TRY IT:
The line with "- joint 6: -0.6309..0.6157" marks the first line to copy, and the line with "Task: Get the" marks the last. Transcribe that stretch of the data below exactly, without pictures.

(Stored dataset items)
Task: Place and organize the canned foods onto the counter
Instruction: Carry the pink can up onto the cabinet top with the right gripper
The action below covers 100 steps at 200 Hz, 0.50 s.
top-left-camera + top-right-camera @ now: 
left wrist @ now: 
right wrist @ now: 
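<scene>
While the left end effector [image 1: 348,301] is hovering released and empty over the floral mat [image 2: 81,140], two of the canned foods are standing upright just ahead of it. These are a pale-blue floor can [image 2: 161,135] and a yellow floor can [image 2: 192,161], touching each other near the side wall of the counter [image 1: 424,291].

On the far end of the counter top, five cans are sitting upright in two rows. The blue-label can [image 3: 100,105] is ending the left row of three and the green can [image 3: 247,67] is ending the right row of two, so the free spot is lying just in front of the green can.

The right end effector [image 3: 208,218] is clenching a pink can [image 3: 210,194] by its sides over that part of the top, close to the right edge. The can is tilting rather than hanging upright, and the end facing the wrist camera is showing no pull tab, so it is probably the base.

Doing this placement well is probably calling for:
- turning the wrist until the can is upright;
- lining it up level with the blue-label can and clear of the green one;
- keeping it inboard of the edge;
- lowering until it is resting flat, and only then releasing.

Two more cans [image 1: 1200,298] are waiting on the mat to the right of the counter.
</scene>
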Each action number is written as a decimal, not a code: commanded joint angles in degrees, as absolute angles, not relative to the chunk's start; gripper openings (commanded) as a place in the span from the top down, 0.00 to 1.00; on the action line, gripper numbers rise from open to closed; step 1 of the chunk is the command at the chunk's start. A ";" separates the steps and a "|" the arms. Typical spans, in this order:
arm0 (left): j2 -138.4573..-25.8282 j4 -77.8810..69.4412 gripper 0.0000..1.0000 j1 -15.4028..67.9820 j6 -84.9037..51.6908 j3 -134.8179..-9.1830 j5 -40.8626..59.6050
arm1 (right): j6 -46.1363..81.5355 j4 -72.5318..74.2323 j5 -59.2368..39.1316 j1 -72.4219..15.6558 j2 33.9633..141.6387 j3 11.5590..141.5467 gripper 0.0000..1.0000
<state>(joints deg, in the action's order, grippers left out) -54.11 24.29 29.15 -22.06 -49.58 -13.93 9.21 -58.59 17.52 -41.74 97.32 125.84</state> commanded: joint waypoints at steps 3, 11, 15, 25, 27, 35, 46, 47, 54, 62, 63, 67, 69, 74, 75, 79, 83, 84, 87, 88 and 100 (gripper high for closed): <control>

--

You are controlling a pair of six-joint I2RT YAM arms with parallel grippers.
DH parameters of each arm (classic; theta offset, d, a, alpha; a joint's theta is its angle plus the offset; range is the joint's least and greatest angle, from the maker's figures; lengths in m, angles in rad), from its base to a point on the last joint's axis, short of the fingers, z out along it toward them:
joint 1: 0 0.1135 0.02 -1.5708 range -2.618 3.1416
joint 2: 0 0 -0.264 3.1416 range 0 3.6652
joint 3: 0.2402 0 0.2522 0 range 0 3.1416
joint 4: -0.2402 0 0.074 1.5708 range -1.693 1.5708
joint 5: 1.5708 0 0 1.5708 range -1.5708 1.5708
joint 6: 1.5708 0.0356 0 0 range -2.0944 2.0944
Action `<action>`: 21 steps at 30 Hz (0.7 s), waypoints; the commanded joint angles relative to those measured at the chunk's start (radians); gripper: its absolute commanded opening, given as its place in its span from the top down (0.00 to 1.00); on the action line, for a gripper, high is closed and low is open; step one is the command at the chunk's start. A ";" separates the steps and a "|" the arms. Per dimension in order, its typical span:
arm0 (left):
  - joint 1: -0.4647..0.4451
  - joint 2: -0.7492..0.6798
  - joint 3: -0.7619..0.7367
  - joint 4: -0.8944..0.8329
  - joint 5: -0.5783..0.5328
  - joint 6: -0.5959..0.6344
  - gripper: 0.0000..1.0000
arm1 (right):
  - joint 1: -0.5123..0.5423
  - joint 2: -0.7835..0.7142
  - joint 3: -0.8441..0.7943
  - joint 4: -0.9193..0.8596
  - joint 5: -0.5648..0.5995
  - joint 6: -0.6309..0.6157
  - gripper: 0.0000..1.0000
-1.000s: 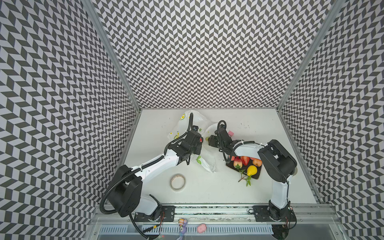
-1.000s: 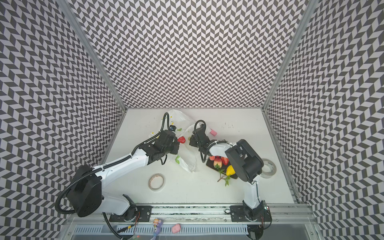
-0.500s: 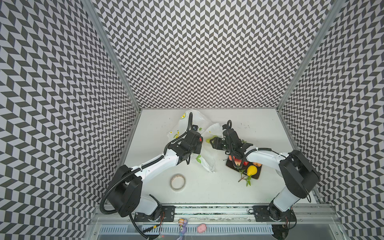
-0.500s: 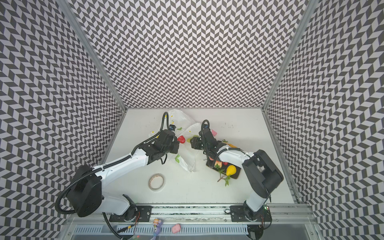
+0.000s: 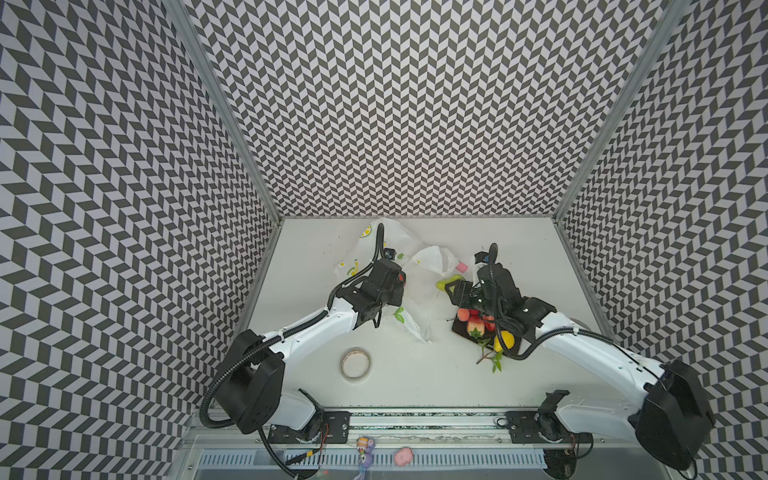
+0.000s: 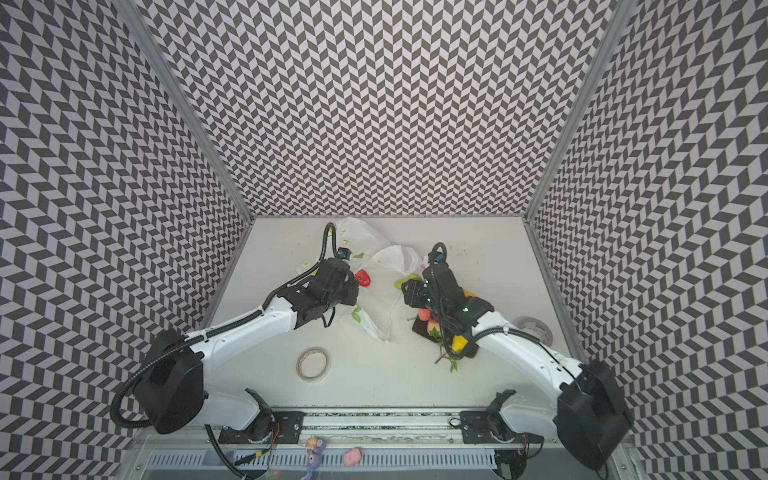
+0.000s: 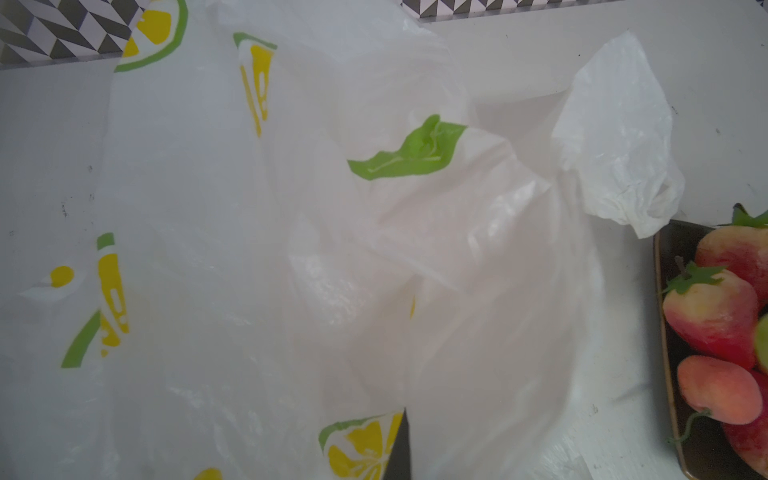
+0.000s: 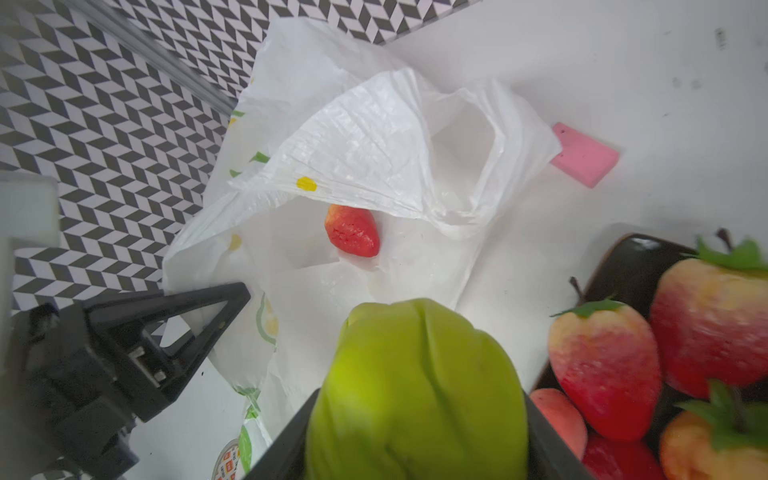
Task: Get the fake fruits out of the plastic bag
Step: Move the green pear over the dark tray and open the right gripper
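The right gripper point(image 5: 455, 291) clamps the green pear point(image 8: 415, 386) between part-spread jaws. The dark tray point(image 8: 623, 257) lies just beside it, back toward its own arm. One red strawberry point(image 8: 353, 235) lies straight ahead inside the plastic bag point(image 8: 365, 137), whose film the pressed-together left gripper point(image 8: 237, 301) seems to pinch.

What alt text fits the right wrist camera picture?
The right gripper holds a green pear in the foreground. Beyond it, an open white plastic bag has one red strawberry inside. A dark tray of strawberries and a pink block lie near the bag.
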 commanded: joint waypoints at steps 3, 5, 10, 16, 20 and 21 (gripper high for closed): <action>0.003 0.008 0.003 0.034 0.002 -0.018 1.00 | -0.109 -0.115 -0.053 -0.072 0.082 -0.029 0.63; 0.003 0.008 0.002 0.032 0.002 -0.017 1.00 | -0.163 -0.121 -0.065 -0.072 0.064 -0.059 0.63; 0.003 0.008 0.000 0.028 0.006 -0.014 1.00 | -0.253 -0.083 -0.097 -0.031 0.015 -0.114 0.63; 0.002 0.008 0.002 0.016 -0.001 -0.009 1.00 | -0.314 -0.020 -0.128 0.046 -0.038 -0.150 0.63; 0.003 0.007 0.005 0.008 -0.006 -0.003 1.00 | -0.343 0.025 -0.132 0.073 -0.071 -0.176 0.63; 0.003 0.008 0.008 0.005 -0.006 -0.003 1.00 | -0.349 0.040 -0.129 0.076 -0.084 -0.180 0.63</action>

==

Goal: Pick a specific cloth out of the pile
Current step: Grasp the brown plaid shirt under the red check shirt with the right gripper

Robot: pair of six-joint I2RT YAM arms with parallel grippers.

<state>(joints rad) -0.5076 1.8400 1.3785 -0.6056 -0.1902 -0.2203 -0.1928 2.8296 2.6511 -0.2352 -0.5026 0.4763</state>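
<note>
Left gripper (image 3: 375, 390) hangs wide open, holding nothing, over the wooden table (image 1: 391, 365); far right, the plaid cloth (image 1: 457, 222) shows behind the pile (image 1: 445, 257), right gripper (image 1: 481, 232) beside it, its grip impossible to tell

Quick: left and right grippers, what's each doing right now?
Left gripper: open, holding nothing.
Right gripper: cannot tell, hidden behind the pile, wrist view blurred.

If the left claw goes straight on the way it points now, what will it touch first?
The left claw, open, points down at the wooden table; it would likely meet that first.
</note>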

ANSWER:
  - joint 6: -0.6309..0.6157
  - gripper: 0.0000..1.0000
-1.000s: 
-1.000s: 
-0.500s: 
-0.500s: 
+0.000s: 
+0.000s: 
+0.000s: 
+0.000s: 
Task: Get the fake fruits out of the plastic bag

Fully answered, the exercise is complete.